### Try it:
Output the data verbatim, minus the images.

※ ※ ※

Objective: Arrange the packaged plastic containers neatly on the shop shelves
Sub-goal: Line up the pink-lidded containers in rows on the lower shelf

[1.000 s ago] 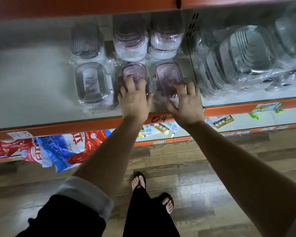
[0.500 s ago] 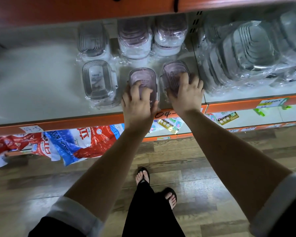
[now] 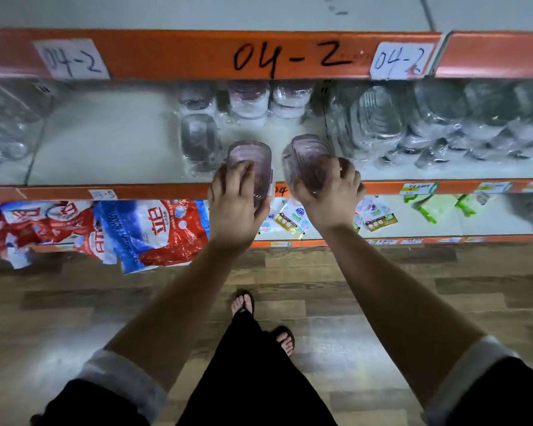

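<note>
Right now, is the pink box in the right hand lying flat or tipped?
Tipped. The right hand grips the pink box by its near end, and its lid slants to the left, not level.

glossy clear plastic wrap (image 3: 382,124) at two o'clock; pink translucent plastic containers (image 3: 249,155); matt white shelf (image 3: 105,142); wood-grain floor (image 3: 74,302), slightly shiny.
</note>
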`<action>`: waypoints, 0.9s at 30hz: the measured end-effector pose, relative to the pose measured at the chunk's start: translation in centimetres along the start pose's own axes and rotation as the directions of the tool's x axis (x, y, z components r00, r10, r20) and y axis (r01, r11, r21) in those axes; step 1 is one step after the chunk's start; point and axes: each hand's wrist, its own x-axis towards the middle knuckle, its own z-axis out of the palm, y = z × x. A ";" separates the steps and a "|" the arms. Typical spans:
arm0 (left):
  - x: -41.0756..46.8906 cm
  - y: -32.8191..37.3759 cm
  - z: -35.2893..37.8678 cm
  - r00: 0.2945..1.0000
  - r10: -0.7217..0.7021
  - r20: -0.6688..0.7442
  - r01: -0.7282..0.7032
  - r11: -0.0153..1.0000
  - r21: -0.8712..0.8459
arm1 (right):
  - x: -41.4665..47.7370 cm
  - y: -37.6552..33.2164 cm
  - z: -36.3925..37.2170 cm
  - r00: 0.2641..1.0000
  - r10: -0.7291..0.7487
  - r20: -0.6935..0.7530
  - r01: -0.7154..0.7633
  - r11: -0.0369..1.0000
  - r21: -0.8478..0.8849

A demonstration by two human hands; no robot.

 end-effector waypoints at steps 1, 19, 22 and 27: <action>-0.8 0.5 -0.9 1.000 0.004 -0.006 -0.004 1.000 0.001 | -0.8 -0.2 -1.0 1.000 -0.017 -0.009 0.017 0.999 0.031; -6.5 4.9 -16.0 0.941 0.180 -0.285 -0.154 0.982 0.112 | -6.4 -5.8 -15.8 0.896 -0.282 -0.342 0.404 0.838 0.367; -4.6 4.5 -18.2 0.927 0.182 -0.329 -0.155 0.982 0.107 | -4.6 -7.8 -17.3 0.851 -0.310 -0.423 0.464 0.822 0.331; -0.2 1.8 -21.5 0.953 0.150 -0.262 -0.120 0.985 0.125 | -0.7 -10.9 -18.5 0.847 -0.393 -0.358 0.496 0.826 0.268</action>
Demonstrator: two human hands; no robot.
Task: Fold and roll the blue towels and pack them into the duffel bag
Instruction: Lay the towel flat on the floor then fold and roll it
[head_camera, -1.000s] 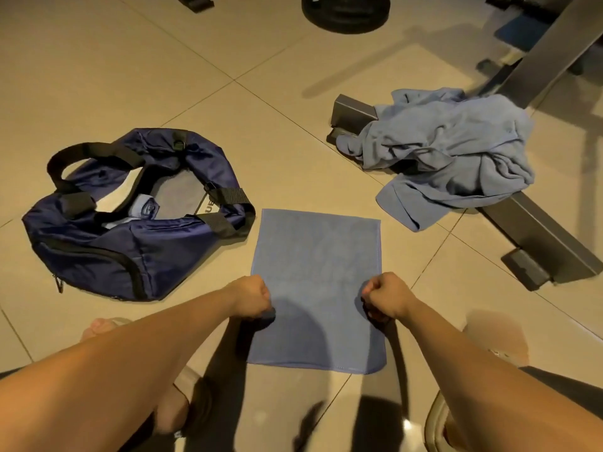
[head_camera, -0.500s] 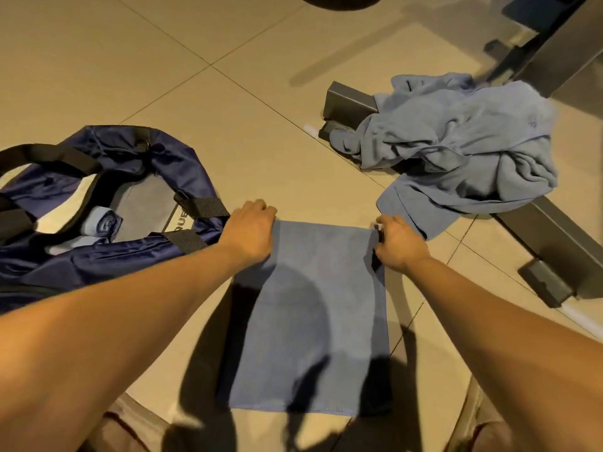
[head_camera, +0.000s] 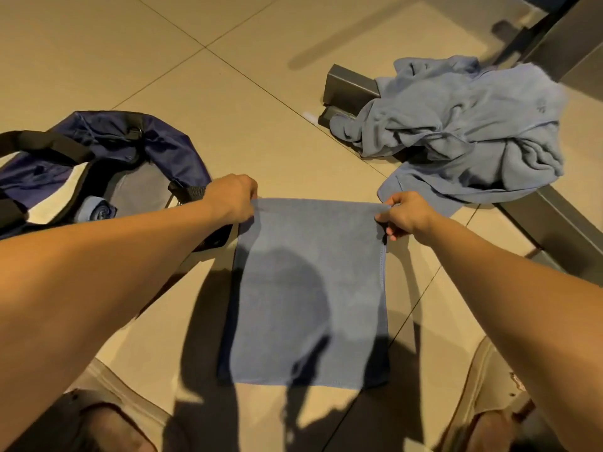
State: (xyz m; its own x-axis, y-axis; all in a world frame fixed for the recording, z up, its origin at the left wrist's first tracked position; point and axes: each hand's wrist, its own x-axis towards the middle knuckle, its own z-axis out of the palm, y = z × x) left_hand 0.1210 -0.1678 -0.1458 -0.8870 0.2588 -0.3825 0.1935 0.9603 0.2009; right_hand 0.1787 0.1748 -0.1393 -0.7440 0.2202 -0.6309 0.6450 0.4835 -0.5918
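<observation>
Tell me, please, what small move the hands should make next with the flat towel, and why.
Probably turn the far edge over toward the body to start the roll: the left hand and right hand each pinch a far corner of the flat towel on the floor, and one rolled towel already sits in the duffel bag.

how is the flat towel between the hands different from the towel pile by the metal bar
The flat towel lies spread as a smooth rectangle on the tiles; the towel pile is a crumpled heap. The left hand and right hand grip the flat towel at its far corners; nothing touches the towel pile. The towel pile drapes over a metal bar; the flat towel does not. Both are blue.
</observation>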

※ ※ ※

### Your solution:
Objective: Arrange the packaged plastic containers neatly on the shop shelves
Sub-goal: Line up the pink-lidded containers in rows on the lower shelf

[1.000 s ago] 
[0.500 s ago] 
[now] 

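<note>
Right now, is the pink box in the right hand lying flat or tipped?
Tipped. The right hand grips the pink box by its near end, and its lid slants to the left, not level.

glossy clear plastic wrap (image 3: 382,124) at two o'clock; pink translucent plastic containers (image 3: 249,155); matt white shelf (image 3: 105,142); wood-grain floor (image 3: 74,302), slightly shiny.
</note>
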`<action>`: waypoints, 0.9s at 30hz: the measured end-effector pose, relative to the pose measured at the chunk's start: translation in centimetres along the start pose's own axes and rotation as the directions of the tool's x axis (x, y, z components r00, r10, r20) and y axis (r01, r11, r21) in those axes; step 1 is one step after the chunk's start; point and axes: each hand's wrist, its own x-axis towards the middle knuckle, its own z-axis out of the palm, y = z × x. A ";" separates the steps and a "|" the arms. Typical spans:
arm0 (left):
  - x: -41.0756..46.8906 cm
  - y: -32.8191..37.3759 cm
  - z: -35.2893..37.8678 cm
  - r00: 0.2945..1.0000
  - r10: -0.7217..0.7021
  - r20: -0.6688..0.7442
  - r01: -0.7282..0.7032
  - r11: -0.0153..1.0000
  - r21: -0.8712..0.8459
arm1 (right):
  - x: -41.4665..47.7370 cm
  - y: -37.6552..33.2164 cm
  - z: -36.3925..37.2170 cm
  - r00: 0.2641..1.0000
  - r10: -0.7291..0.7487
  - r20: -0.6935..0.7530
  - r01: -0.7154..0.7633
  - r11: -0.0369..1.0000
  - r21: -0.8478..0.8849

A demonstration by two human hands; no robot.

 end-effector waypoints at steps 1, 19, 22 and 27: <action>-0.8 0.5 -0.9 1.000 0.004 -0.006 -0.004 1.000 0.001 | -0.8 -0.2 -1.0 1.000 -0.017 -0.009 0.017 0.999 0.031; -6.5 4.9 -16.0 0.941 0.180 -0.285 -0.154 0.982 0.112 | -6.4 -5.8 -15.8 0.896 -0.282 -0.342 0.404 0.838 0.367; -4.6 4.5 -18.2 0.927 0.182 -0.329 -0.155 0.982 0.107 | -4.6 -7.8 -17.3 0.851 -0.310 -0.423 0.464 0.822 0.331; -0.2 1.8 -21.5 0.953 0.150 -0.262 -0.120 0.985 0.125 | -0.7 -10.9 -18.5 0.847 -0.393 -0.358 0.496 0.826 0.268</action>
Demonstrator: two human hands; no robot.
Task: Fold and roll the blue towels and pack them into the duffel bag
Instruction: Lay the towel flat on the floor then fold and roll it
[head_camera, -1.000s] 
[head_camera, -0.500s] 
[head_camera, +0.000s] 
State: (xyz m; its own x-axis, y-axis; all in a world frame fixed for the recording, z up, its origin at the left wrist's first tracked position; point and axes: each hand's wrist, its own x-axis towards the middle knuckle, its own z-axis out of the palm, y = z × x) left_hand 0.1210 -0.1678 -0.1458 -0.8870 0.2588 -0.3825 0.1935 0.9603 0.2009; right_hand 0.1787 0.1748 -0.1393 -0.7440 0.2202 -0.6309 0.6450 0.4835 -0.5918
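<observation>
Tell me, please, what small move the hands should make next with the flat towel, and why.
Probably turn the far edge over toward the body to start the roll: the left hand and right hand each pinch a far corner of the flat towel on the floor, and one rolled towel already sits in the duffel bag.

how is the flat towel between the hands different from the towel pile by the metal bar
The flat towel lies spread as a smooth rectangle on the tiles; the towel pile is a crumpled heap. The left hand and right hand grip the flat towel at its far corners; nothing touches the towel pile. The towel pile drapes over a metal bar; the flat towel does not. Both are blue.
</observation>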

With that, the exercise is finished.